The listing below must be given again in full, exactly.

* _Dataset excerpt_:
-.-.-
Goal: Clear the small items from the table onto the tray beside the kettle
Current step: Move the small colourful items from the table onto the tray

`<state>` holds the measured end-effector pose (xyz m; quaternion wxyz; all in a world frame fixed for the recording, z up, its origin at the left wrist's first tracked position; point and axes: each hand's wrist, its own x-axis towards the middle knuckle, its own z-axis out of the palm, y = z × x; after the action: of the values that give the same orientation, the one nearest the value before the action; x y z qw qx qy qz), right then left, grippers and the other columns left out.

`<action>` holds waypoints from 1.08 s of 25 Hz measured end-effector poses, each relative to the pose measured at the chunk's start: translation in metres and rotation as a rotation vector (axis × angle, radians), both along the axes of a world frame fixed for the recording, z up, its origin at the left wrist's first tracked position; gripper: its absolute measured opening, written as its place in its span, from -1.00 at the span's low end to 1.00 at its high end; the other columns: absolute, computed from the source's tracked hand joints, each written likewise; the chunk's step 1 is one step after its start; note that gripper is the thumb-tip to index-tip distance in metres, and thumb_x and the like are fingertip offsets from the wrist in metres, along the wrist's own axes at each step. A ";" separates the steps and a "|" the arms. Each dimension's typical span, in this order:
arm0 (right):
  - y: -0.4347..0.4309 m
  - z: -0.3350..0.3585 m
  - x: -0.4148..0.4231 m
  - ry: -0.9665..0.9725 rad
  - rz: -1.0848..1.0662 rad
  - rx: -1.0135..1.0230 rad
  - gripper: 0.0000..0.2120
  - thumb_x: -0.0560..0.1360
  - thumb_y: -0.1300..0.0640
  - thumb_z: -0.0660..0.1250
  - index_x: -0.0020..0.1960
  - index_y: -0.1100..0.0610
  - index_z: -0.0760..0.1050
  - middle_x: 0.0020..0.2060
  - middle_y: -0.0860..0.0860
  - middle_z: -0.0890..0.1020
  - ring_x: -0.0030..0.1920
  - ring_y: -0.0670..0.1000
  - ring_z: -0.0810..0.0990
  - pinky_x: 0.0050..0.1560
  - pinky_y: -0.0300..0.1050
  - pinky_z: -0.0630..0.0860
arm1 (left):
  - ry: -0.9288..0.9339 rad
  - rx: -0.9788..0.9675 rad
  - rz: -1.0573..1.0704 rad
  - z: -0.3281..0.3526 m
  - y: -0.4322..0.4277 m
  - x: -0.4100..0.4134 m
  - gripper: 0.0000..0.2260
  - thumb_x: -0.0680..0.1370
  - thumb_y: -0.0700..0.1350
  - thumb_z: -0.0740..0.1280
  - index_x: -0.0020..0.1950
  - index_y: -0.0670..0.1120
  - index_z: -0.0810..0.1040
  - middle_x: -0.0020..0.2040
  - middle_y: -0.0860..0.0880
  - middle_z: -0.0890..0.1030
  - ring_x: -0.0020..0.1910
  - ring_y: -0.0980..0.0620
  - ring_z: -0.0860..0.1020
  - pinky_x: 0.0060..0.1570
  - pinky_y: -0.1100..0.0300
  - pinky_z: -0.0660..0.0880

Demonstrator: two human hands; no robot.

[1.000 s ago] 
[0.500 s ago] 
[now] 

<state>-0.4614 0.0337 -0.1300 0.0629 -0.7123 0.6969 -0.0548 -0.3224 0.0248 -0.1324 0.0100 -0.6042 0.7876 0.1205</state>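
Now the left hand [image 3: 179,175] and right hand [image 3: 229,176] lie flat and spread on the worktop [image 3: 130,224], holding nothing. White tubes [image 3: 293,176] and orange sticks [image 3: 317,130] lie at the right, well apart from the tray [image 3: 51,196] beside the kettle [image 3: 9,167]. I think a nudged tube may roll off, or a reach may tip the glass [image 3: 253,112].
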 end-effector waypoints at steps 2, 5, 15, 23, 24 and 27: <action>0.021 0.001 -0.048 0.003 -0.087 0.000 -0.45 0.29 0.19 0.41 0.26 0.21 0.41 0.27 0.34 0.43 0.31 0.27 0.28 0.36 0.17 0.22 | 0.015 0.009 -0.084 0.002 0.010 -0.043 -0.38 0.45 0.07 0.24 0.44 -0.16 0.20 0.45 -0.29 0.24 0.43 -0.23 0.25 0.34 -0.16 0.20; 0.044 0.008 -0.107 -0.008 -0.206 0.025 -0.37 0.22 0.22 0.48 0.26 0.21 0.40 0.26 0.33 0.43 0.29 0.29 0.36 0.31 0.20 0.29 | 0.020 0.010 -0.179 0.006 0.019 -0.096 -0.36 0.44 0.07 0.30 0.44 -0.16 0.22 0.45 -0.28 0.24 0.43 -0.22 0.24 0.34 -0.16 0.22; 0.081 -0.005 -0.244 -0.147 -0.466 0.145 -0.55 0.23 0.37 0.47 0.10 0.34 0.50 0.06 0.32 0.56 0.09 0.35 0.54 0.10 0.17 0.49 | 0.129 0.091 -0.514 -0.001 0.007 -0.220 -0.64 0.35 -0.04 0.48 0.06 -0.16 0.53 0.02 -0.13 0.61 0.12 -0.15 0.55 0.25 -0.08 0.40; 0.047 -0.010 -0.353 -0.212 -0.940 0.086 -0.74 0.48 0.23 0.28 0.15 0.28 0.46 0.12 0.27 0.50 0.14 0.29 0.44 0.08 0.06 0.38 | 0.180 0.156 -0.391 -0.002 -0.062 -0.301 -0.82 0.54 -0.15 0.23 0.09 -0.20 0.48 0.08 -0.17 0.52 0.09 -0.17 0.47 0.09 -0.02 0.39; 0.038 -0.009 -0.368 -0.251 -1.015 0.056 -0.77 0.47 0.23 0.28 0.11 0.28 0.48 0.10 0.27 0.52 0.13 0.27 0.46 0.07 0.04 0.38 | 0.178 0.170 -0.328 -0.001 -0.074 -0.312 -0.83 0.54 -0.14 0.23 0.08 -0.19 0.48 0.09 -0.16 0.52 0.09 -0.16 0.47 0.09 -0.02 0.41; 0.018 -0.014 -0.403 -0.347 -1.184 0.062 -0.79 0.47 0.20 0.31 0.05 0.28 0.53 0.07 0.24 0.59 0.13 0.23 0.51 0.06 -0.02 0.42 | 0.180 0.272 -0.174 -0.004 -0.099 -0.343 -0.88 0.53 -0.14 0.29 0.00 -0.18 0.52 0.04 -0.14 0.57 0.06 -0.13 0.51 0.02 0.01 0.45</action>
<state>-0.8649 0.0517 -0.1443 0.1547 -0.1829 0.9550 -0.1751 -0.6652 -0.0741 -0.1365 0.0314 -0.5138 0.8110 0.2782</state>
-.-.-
* _Exercise answer_:
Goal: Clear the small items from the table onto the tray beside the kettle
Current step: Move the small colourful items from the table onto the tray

`<state>` holds the measured end-effector pose (xyz m; quaternion wxyz; all in a world frame fixed for the recording, z up, its origin at the left wrist's first tracked position; point and axes: each hand's wrist, its own x-axis towards the middle knuckle, its own z-axis out of the palm, y = z × x; after the action: of the values that give the same orientation, the one nearest the value before the action; x y z qw qx qy qz), right then left, grippers and the other columns left out.

`<action>` holds waypoints from 1.08 s of 25 Hz measured end-effector poses, each relative to the pose measured at the chunk's start: translation in metres and rotation as a rotation vector (axis × angle, radians), both along the axes of a world frame fixed for the recording, z up, its origin at the left wrist's first tracked position; gripper: its absolute measured opening, written as its place in its span, from -1.00 at the span's low end to 1.00 at its high end; the other columns: absolute, computed from the source's tracked hand joints, each written likewise; the chunk's step 1 is one step after its start; note that gripper is the thumb-tip to index-tip distance in metres, and thumb_x and the like are fingertip offsets from the wrist in metres, along the wrist's own axes at each step. A ";" separates the steps and a "|" the arms. Each dimension's typical span, in this order:
arm0 (right):
  - y: -0.4347..0.4309 m
  - z: -0.3350..0.3585 m
  - x: -0.4148..0.4231 m
  - ry: -0.9665..0.9725 rad
  - rz: -1.0848..1.0662 rad
  - rx: -1.0135..1.0230 rad
  - gripper: 0.0000..0.2120
  - thumb_x: -0.0560..0.1360
  - thumb_y: -0.1300..0.0640
  - thumb_z: -0.0660..0.1250
  - index_x: -0.0020..0.1960
  - index_y: -0.1100..0.0610
  - index_z: -0.0760..0.1050
  - middle_x: 0.0020..0.2060
  - middle_y: -0.0860..0.0860
  - middle_z: -0.0890..0.1020
  - ring_x: -0.0030..0.1920
  - ring_y: -0.0670..0.1000
  - ring_z: -0.0810..0.0990
  - pinky_x: 0.0050..0.1560
  - pinky_y: -0.0300..0.1050
  - pinky_z: -0.0630..0.0860
arm1 (left):
  - ry: -0.9288..0.9339 rad
  - rx: -0.9788..0.9675 rad
  - rz: -1.0573..1.0704 rad
  - z: -0.3281..0.3526 m
  - y: -0.4322..0.4277 m
  - x: -0.4100..0.4134 m
  - gripper: 0.0000..0.2260
  - thumb_x: -0.0680..0.1370
  - thumb_y: -0.0700..0.1350
  - thumb_z: -0.0740..0.1280
  - index_x: -0.0020..0.1950
  - index_y: -0.0670..0.1120
  - index_z: -0.0810..0.1040
  - middle_x: -0.0020..0.2040
  - middle_y: -0.0860..0.0880
  - middle_z: -0.0890..0.1030
  - ring_x: -0.0020..0.1910
  - ring_y: -0.0980..0.0620
  - ring_z: -0.0860..0.1020
  - pinky_x: 0.0060..0.1570
  - pinky_y: -0.1100..0.0300
  - pinky_z: -0.0660..0.0880

Demonstrator: two human hands; no robot.

[1.000 s ago] 
[0.500 s ago] 
[now] 

<state>-0.4614 0.0337 -0.1300 0.0629 -0.7123 0.6969 -0.0548 -0.3224 0.0248 -0.1324 0.0100 -0.6042 0.7876 0.1205</state>
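Now the left hand [image 3: 179,175] and right hand [image 3: 229,176] lie flat and spread on the worktop [image 3: 130,224], holding nothing. White tubes [image 3: 293,176] and orange sticks [image 3: 317,130] lie at the right, well apart from the tray [image 3: 51,196] beside the kettle [image 3: 9,167]. I think a nudged tube may roll off, or a reach may tip the glass [image 3: 253,112].
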 end-effector waypoints at steps 2, 5, 15, 23, 24 and 27: <action>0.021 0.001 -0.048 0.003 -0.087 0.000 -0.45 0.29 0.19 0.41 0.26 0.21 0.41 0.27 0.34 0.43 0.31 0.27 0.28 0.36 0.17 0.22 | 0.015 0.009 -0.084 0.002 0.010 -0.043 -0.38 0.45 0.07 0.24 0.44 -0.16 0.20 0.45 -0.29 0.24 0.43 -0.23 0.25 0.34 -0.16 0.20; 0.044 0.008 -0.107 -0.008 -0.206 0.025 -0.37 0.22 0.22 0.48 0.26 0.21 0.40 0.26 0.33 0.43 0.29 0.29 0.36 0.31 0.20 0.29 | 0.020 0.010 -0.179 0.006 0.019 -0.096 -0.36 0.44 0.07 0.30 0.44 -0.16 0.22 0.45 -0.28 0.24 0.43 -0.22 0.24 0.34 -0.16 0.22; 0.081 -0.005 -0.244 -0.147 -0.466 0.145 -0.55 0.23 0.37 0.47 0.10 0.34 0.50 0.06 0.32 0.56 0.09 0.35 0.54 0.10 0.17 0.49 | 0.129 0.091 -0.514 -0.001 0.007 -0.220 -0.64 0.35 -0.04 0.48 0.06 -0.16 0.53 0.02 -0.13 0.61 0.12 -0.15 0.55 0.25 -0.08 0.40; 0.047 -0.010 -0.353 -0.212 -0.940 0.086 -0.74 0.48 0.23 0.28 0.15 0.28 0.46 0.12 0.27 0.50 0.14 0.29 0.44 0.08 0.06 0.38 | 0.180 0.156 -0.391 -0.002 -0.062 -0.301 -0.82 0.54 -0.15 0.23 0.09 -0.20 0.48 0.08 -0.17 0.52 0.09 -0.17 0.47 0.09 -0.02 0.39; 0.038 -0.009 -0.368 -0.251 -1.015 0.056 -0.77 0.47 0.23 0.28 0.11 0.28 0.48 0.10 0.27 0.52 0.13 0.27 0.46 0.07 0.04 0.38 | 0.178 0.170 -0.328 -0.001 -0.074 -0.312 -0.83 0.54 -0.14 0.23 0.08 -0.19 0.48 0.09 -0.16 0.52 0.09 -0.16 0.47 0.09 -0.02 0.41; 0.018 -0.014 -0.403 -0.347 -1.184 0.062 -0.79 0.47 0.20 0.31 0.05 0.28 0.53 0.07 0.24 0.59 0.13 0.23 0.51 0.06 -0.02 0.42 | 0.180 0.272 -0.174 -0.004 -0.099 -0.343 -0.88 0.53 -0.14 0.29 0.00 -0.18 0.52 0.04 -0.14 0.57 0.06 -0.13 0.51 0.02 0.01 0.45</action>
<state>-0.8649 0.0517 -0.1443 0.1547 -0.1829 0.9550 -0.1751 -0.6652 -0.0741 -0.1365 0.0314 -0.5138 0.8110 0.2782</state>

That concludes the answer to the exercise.